Cette loi propose que le mariage unisse deux personnes - quel que soit leur sexe. Et que ces deux personnes puissent, comme n'importe quel couple uni devant la loi actuellement, fonder une famille. Ce fait déchaîne les passions et une partie de la population voudrait qu'on légifère finalement sur ce qu'est une famille légitime et quels sont les moyens acceptables d'y parvenir.
Finalement toi tu prône un tout-naturel (avec exception pour la PMA pour des couples non-stériles, ayant seulement des difficultés).
Moi je me situe à l'inverse en pensant (mais je n'ai pas plus de légitimité que toi, aucun diplôme certifiant que mon avis prévaut sur le tiens) que la nature fait trop souvent défaut et que la possibilité physique de faire des enfants ne peut être la seule façon acceptable de fonder une famille.
Contrairement à toi le désir d'enfant je l'ai et depuis très longtemps. Non pas que j'en veuille un là maintenant mais je ne me suis jamais imaginée autrement qu'en mère de famille (nombreuse). Et sans jamais exclure l'adoption (ce point dépendra de la situation de l'adoption internationale mais dès mes 12 ans j'imaginais ma famille composée d'au moins un enfant adopté). Aujourd'hui je ne suis réticente ni à l'idée du don de gamète ni, dans l'absolu, à la GPA. Ce désir d'enfant (ou plutôt cette conscience qu'un jour j'en aurais) ne me met pas sur un pallier plus propice que toi pour parler de cette loi. Simplement je peux témoigner (en tant que femme ayant un désir d'enfant mais aussi en tant que grande amateur de reportage sur la question) que ce n'est pas un désir futile ou facile à renier que je me mettrais en devoir de rayer en cas de problème de santé...
Les femmes (mais aussi les hommes) qui se retrouvent en incapacité à procréer et qui rencontrent un désir d'enfant sont minés. Il ne suffit pas de dire "tu ne peux pas donc cesse de le désirer". Ce n'est pas comme un jeune homme qui ne peut devenir pompier parce qu'il est trop petit (et encore que c'est assez traumatisant) ou la maison de nos rêves qui coûte trop cher... Tout ça ce sont des choses qui, dès le début, ne nous sont pas promises. On sait que notre niveau de vie dépendra de nos finances, notre futur métier de nos études, etc. La famille relève d'autre chose et devoir renoncer c'est soudainement devoir renier ce qui semble, pour beaucoup, être la seule façon de vivre et de vieillir, le seul modèle proposé (bien qu'une certaine partie de la population fait le choix de ne pas se marier et de ne pas fonder de famille (bel exemple d'emimiX3 - mais j'ai aussi une soeur qui, bien qu'élevée dans la même famille que moi, ne veux ni mari ni enfant - comme quoi le cadre familiale n'est pas le seul déterminant).

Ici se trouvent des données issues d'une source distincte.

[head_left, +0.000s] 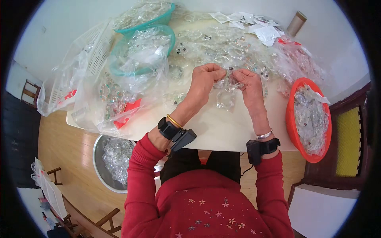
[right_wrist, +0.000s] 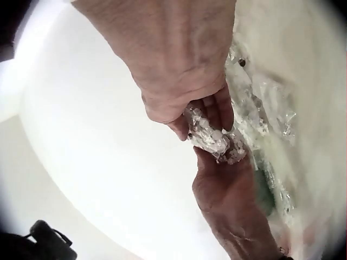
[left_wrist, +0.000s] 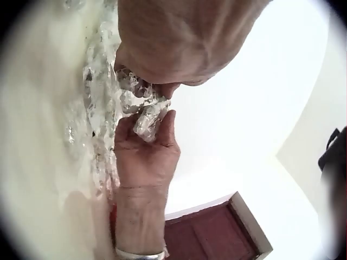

Ça m'a toujours agacé de voir des personnes, en général n'ayant jamais rencontré aucun problème pour fonder leur famille, juger ceux qui ont du mal. Parce que selon leur éthique une famille "créée en laboratoire" n'est pas vraiment une famille. Je pense que c'est trop facile de dire ça quand il suffit de regarder la personne qu'on aime, proposer de sauter le pas, s'amuser au lit et paf ! Voilà, famille fondée !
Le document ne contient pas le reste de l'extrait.